DIRECTIONS FOR THIS TASK: Write out again, word for word, the lines below from the line that holds "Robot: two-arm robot" through the line that holds "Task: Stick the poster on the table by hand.", omitting pictures.

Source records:
Start of Block
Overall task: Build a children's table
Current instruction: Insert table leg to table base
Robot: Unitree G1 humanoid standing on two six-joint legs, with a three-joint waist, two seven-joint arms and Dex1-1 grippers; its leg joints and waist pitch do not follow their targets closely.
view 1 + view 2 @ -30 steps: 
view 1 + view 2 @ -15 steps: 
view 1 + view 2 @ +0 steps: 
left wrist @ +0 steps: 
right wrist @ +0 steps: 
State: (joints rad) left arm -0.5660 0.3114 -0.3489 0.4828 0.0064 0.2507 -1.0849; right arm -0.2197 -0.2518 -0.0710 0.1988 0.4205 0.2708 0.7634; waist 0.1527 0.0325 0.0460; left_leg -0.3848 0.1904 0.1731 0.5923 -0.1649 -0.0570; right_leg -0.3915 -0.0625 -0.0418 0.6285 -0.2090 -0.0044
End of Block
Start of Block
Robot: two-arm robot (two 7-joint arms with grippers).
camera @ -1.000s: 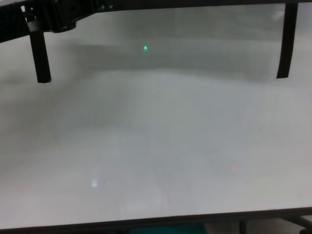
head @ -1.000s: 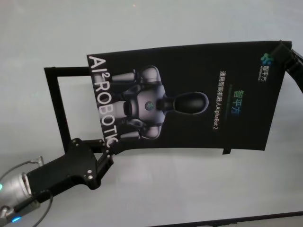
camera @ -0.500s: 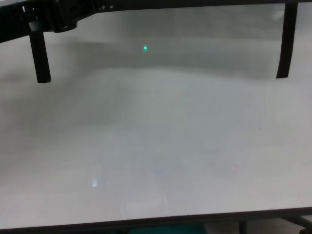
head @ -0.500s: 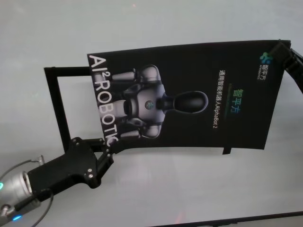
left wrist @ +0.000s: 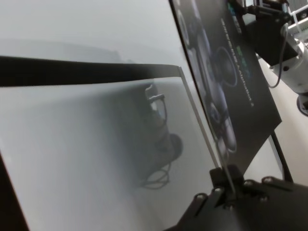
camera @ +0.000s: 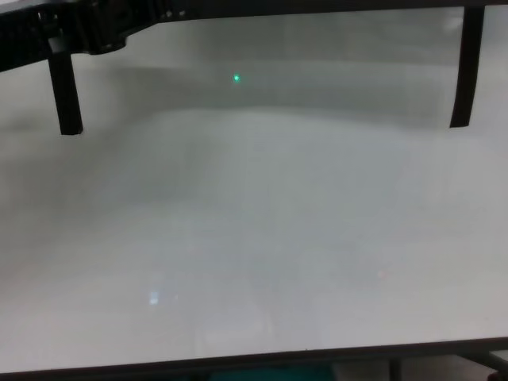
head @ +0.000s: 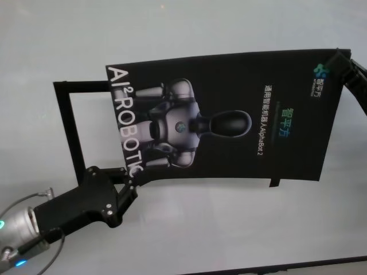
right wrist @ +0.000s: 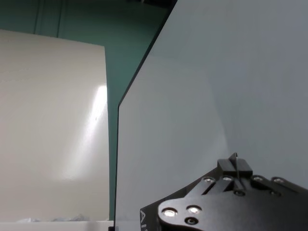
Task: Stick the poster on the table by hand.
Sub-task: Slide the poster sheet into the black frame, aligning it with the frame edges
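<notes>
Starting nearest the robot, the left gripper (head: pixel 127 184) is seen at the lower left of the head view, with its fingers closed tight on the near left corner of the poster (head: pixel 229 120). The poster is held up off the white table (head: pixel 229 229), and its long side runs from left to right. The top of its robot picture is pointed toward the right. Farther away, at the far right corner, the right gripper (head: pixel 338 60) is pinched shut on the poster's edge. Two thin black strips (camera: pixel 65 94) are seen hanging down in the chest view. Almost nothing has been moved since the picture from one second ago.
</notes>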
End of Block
ANSWER BOX:
Robot: two-arm robot (two 7-joint arms with grippers).
camera @ -1.000s: 
head @ -1.000s: 
camera @ -0.500s: 
head @ -0.500s: 
left wrist @ +0.000s: 
camera @ +0.000s: 
head @ +0.000s: 
right wrist @ +0.000s: 
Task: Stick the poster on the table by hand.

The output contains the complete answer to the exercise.